Tout litige en cours que la FDA pourrait avoir concernant ses enregistrements d’exploration de données EB n’a aucune incidence sur sa responsabilité de se conformer à une demande du Congrès.

L’idée selon laquelle la FDA cache activement au Congrès et au peuple américain des informations sur les signaux de sécurité des vaccins est plus que méprisable, d’autant plus que des événements indésirables liés au vaccin COVID-19 peuvent survenir et se produisent effectivement.

Selon le VAERS, au 1er septembre 2023, il y a eu 1.589.970 événements indésirables et 36.080 décès associés aux vaccins contre le COVID-19. »

Johnson a donné à la FDA une date limite, le 19 septembre 2023, pour transmettre les résultats de l’exploration de données EB.

Le chirurgien général de Floride met en garde contre une nouvelle injection de COVID

Lors d’une conférence de presse « Mandate Freedom » le 7 septembre 2023 à Jacksonville, en Floride, le gouverneur Ron DeSantis a dénoncé les mandats en matière de masques et de vaccins, affirmant que de tels mandats fédéraux ne seront pas appliqués en Floride, maintenant ou à l’avenir.31

« Ils essaient de recommencer, et ici, dans l’État de Floride, nous dirons ‘Non’ », a-t-il déclaré.

DeSantis a qualifié de « troublant » le fait de voir des États recommencer à faire pression pour des mandats de masques et de vaccins alors que les preuves sont désormais disponibles.
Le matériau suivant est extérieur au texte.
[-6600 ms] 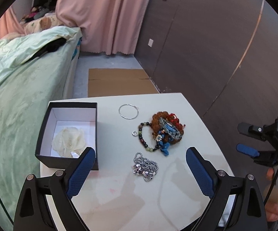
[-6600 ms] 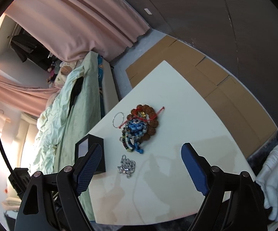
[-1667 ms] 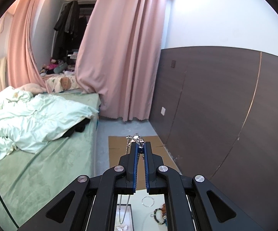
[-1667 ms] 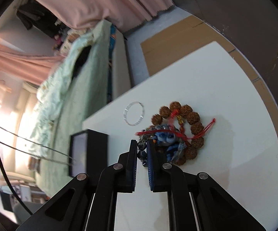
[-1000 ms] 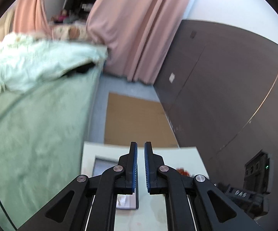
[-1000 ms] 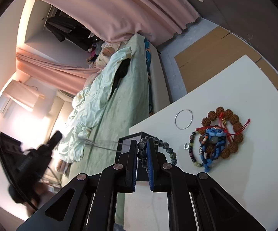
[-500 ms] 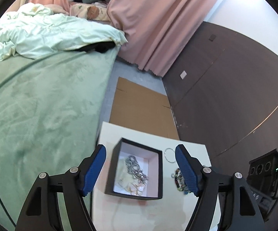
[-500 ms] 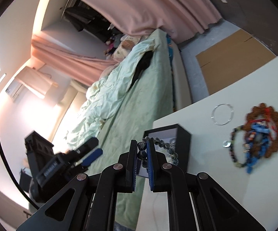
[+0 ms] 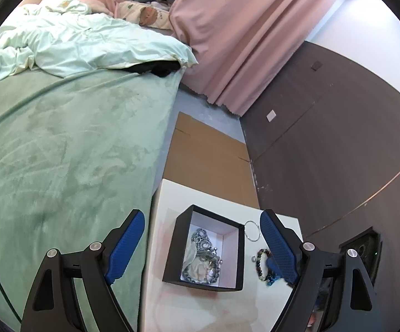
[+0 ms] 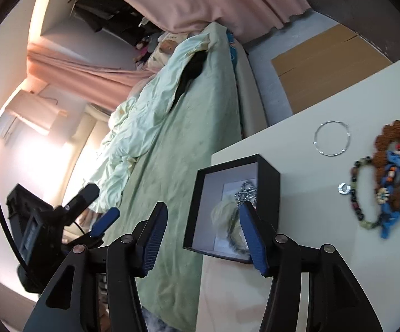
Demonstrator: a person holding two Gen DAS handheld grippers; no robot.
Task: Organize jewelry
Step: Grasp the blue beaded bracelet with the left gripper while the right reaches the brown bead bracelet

Nous savons que les masques ne fonctionnent pas. Nous savons que l’efficacité des vaccins contre la COVID devient négative avec le temps et qu’il existe de graves effets secondaires.

« Ils n’essaient pas de suivre la science. Ils essaient de suivre un récit. Ils essaient de suivre un agenda. »

Le chirurgien général de Floride, le Dr Joseph Ladapo, a également mis en garde contre les nouveaux vaccins contre le COVID, affirmant qu’il n’y a « aucun essai clinique sur des êtres humains » montrant qu’ils sont sûrs et efficaces. « En fait, ils provoquent des lésions cardiaques chez de nombreuses personnes », a-t-il déclaré, ajoutant que plusieurs études ont montré que ces injections augmentent le risque de contracter le COVID. « Il y a beaucoup de signaux d’alarme », a-t-il déclaré.

En effet, il y en a. Nous avons désormais une vision claire de la manière dont le COVID a été (et est toujours) utilisé pour introduire l’idée selon laquelle nous avons besoin d’une plus grande centralisation du pouvoir et du contrôle social, et que nous devons renoncer à la liberté, aux droits de l’homme, à la vie privée et à l’autonomie corporelle « pour le plus grand bien. »

C’est à cela que sert toute cette campagne de peur hystérique à propos du rhume et de la grippe, et je suis donc reconnaissant que la Floride n’accepte pas cette mesure à l’avenir. Espérons que les dirigeants d’autres États et pays du monde feront de même et appelleront leurs peuples à dire non, car c’est ce qu’il faudra pour arrêter la prise de pouvoir mondiale.